A bill working its way through the Virginia legislature could establish a one-year moratorium on coal ash pond closures while other options are studied. The original Senate Bill 1398 included the moratorium, which was then removed by the House of Delegates but reinstated by an amendment by Gov. Terry McAuliffe.

The Virginia House also removed language that would have required the state Department of Environmental Quality to consider the findings of environmental assessments before issuing closure permits.

Many who oppose the cap-in-place closure of the ash ponds at Virginia’s Possum Point Power Station support the moratorium, which would give regulators more time to study the situation.

The General Assembly will consider the governor’s amendment again in April.
In Georgia, residents are pushing back against the disposal of out-of-state coal ash in their landfills. But none of the related bills before the state’s legislature made it out of committee.
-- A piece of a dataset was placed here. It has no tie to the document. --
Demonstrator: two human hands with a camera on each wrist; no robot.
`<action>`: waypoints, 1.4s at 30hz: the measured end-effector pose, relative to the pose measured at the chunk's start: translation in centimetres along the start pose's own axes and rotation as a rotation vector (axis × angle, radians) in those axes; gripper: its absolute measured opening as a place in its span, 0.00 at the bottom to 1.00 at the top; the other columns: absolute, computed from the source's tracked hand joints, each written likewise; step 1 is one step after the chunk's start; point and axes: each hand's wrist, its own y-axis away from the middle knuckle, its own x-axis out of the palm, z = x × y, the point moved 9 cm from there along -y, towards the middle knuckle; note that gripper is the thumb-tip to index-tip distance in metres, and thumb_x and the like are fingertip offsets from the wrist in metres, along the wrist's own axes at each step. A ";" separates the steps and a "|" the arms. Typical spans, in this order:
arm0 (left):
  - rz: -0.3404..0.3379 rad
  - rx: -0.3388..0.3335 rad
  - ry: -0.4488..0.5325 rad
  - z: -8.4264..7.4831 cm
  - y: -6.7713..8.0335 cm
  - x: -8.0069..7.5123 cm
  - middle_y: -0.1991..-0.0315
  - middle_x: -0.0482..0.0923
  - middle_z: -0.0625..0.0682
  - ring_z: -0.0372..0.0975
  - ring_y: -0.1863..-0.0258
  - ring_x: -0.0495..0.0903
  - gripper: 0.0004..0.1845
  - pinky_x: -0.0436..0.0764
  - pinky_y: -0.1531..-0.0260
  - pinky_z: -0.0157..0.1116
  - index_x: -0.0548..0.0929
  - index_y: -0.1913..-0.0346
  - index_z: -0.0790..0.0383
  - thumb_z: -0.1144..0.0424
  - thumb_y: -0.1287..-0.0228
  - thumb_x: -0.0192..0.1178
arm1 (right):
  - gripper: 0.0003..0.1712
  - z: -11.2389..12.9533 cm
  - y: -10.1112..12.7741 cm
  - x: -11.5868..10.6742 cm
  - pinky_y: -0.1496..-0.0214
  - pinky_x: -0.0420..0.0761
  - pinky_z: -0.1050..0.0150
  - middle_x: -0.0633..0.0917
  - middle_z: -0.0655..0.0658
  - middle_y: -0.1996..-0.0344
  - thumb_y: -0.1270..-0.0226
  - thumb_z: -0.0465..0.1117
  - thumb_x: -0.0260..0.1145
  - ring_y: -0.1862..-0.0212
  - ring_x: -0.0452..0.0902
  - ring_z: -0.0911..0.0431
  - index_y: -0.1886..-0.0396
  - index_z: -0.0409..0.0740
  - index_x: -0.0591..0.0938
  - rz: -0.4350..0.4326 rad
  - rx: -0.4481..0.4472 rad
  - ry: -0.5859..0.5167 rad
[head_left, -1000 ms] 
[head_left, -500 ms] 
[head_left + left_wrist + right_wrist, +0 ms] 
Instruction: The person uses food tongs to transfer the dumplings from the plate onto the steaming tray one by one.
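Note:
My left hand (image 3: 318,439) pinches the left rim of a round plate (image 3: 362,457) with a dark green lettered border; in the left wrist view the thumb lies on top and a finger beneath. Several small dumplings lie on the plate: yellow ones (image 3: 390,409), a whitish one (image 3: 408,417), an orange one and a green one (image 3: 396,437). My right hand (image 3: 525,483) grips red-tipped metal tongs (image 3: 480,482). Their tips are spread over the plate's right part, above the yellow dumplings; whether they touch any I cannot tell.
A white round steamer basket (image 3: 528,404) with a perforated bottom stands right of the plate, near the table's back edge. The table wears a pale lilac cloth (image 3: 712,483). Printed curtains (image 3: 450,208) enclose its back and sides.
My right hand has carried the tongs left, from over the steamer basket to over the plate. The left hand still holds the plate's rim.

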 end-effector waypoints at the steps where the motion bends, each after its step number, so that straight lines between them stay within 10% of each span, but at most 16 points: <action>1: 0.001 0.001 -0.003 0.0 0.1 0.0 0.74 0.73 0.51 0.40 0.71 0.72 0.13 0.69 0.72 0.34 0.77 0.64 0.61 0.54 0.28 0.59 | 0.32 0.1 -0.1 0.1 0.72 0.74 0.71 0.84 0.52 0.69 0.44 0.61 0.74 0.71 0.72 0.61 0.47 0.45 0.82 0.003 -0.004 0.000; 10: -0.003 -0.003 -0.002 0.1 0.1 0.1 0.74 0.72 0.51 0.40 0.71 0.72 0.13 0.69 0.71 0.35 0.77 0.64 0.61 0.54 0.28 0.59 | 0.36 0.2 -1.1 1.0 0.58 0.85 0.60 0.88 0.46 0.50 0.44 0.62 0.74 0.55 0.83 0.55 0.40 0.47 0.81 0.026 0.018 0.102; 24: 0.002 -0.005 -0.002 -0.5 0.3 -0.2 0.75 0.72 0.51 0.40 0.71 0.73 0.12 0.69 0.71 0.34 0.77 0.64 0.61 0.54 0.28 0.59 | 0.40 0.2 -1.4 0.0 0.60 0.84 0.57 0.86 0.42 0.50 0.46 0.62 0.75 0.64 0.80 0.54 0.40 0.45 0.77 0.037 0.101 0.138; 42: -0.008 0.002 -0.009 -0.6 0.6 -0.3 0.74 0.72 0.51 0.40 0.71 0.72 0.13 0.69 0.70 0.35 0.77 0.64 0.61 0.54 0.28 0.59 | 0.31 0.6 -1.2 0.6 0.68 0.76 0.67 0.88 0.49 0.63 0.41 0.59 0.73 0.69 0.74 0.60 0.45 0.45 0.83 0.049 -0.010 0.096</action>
Of particular concern is a plan to bury 10,000 tons of coal ash daily in a landfill in Wayne County. At least some of this ash would come from a Duke Energy site in North Carolina. The company that operates the landfill only needs a permit from the U.S. Army Corps of Engineers to build a rail yard large enough to accept this much ash before proceeding.

In Kentucky, a rule that would remove most of the state’s oversight in permitting coal ash ponds is moving forward. As currently written, companies would not need permits before building sites, and complaints could only be raised after violations have occurred. Utility companies may have influenced the changes to the rule, according to WFPL, Louisville’s NPR news station.

And in an Alabama victory, a landfill company dropped a $30 million defamation suit against residents of Uniontown who raised concerns about health problems that occurred one a nearby landfill began accepting coal ash.